Haskell pointless performance - efficiently map multiple functions to the same data

Question

I often have to map multiple functions to the same data. I have implemented dpMap to do this for me

dpMap fns = (`map` fns) . flip ($)

dpMap is one function, does this mean I read the data dt just once (like a circuit fed with just the same input. A pointless system reminds of a circuit; just the plumbing no data)?

As an example consider calculating the minimum and maximum of a list dt.

minimax dt = (dpMap [minimum, maximum]) dt

(I could get rid of the dt but have to use -XNoMonomorphismRestriction)

Is there a performance advantage over implementing the same function in a point-full form like this?:

minimax2 dt = [minimum dt, maximum dt]

EDIT: Is there a general implementation of dpMap which works with constant memory?
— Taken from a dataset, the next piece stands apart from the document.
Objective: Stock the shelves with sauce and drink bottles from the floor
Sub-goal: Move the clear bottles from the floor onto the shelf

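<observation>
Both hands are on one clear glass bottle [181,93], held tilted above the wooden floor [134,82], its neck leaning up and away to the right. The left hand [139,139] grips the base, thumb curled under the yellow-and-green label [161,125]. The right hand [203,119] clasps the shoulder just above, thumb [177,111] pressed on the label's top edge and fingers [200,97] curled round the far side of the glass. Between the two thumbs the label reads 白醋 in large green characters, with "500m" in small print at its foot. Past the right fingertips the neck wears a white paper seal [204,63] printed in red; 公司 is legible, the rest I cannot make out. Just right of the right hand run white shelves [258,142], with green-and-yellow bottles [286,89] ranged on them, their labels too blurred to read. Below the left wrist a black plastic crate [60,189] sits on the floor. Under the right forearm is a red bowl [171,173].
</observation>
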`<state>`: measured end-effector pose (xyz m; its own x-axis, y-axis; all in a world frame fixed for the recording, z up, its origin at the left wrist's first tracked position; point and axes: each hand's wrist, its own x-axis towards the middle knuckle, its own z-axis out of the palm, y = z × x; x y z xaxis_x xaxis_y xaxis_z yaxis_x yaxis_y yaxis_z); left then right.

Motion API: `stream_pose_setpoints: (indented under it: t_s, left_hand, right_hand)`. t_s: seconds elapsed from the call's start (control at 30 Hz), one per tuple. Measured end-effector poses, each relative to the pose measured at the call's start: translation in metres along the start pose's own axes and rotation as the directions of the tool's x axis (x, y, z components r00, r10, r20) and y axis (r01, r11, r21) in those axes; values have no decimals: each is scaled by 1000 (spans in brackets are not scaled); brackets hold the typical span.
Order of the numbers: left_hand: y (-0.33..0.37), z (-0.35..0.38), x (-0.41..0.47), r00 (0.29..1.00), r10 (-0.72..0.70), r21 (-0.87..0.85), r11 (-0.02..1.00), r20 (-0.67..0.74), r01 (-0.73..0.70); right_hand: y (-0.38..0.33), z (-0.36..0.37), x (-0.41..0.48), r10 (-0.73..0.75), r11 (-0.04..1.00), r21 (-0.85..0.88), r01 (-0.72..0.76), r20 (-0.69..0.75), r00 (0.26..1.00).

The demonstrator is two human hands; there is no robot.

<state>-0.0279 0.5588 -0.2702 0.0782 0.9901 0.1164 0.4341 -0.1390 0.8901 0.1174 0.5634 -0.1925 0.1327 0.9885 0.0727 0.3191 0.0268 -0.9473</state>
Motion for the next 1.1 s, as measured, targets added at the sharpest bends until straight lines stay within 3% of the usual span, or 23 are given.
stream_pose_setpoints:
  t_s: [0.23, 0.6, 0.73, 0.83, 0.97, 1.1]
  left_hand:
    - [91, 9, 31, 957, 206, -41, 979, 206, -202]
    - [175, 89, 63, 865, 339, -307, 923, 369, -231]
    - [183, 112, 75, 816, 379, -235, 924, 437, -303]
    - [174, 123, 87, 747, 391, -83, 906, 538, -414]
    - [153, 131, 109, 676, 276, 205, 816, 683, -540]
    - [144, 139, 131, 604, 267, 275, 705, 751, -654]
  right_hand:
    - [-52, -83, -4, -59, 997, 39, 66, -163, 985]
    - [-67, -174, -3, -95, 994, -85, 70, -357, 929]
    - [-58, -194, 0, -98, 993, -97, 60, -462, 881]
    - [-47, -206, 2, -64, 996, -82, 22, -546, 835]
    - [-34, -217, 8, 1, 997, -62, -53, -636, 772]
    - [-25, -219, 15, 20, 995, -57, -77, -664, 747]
I found another nice blog post: http://www.haskellforall.com/2013/08/composable-streaming-folds.html ;hope this helps.

~~EDIT2: After some more context, here is a solution, even though I don't have an exact implementation of dpMap, the pattern is simple enough that it doesn't warrant a separate function:~~

minimax = (,) <$> minimum <*> maximum

Usage:

> minimax [1..100]
(1,100)

If you want to also calculate the sum and the length

func = (,,,) <$> minimum <*> maximum <*> sum <*> length

Usage:

> func [1..100]
(1,100,5050,100)

Will Ness · Accepted Answer

TL;DR: There are no guarantees about performance in the language itself. None whatsoever. It is a compiler thing.

As the rule of thumb, a named entity will be memory resident. If it is accessed lazily by only one consumer, it is reasonable to expect it to be optimized such that the compiled program will run in constant memory.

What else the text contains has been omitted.